A veces es curioso encontrarte en ciertas situaciones, de esas que uno piensa que no habría creído que ocurrirían si se lo hubiesen contado antes, y recordarte años atrás, cuando eras así de escéptico con respecto a tu propio futuro. Es como si pudieses verte a ti en aquel entonces, y una gran nube de ingenuidad levitando sobre tu cabeza.
Pero más gracioso aún es pensar en otro y en el presente. Cuando por la razón que sea te ves haciendo algo que es otro el que jamás imaginaría que tú hicieras y te lo imaginas donde esté, ajeno a lo que está sucediendo, sientes algo raro. Como una especie de poder.
No me refiero a un poder de los que son capaces de someter a otro ni nada por el estilo, sino al de sorprender. Es como si pudieses cambiar la expresión en el rostro del otro sólo con contarle aquello que él no se esperaba.

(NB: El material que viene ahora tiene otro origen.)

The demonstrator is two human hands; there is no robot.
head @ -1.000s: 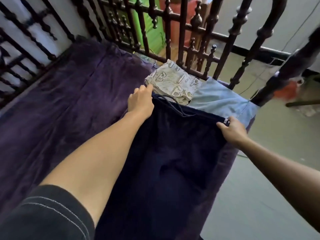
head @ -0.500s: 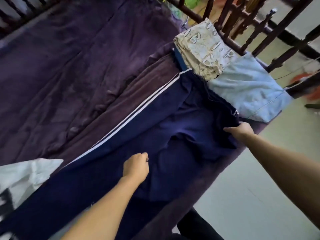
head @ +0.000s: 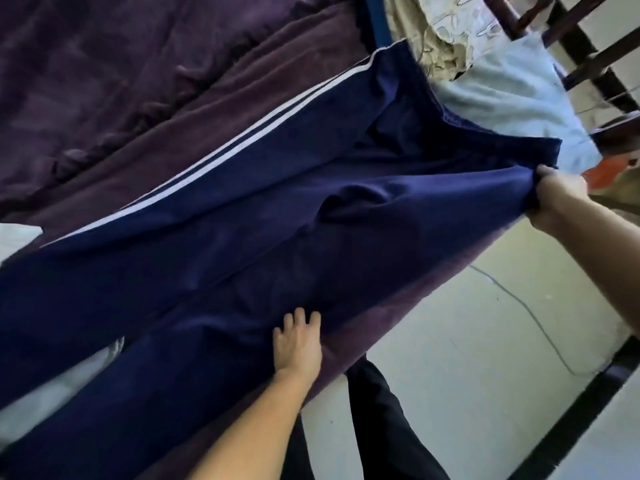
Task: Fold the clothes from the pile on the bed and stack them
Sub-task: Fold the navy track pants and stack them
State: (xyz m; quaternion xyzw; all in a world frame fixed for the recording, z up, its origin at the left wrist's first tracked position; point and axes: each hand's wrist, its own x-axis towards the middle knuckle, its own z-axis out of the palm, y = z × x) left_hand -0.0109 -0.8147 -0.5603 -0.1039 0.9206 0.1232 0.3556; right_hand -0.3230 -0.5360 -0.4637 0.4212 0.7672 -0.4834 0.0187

Menos divertido es, eso sí, cuando somos nosotros los sorprendidos. No siempre, y no tiene por qué, pero no es raro que las sorpresas que nos aguardan, de ese tipo, sean desagradables. Las decepciones más o menos se suelen fraguar así... Pero si uno piensa en cuando es él el que desconcierta y que, aunque le pueda pesar que siente mal al otro, lo hace siendo quien realmente es y haciendo lo que en verdad quería, no puede más que darse cuenta de que, con decepción o sin ella, ha tenido la oportunidad, cuando le pasa eso, de ver cómo era en realidad la otra persona.
Aunque a veces duela, es mejor saber qué cartas hay sobre la mesa antes de empezar a jugar. Y, sobretodo, es una suerte que no todas estas sorpresas nos importunen: algunas nos alegran enormemente, pues vemos hecho realidad -por otros o por nosotros- algo que deseábamos que pasara pero sobre lo que no teníamos puestas demasiadas esperanzas.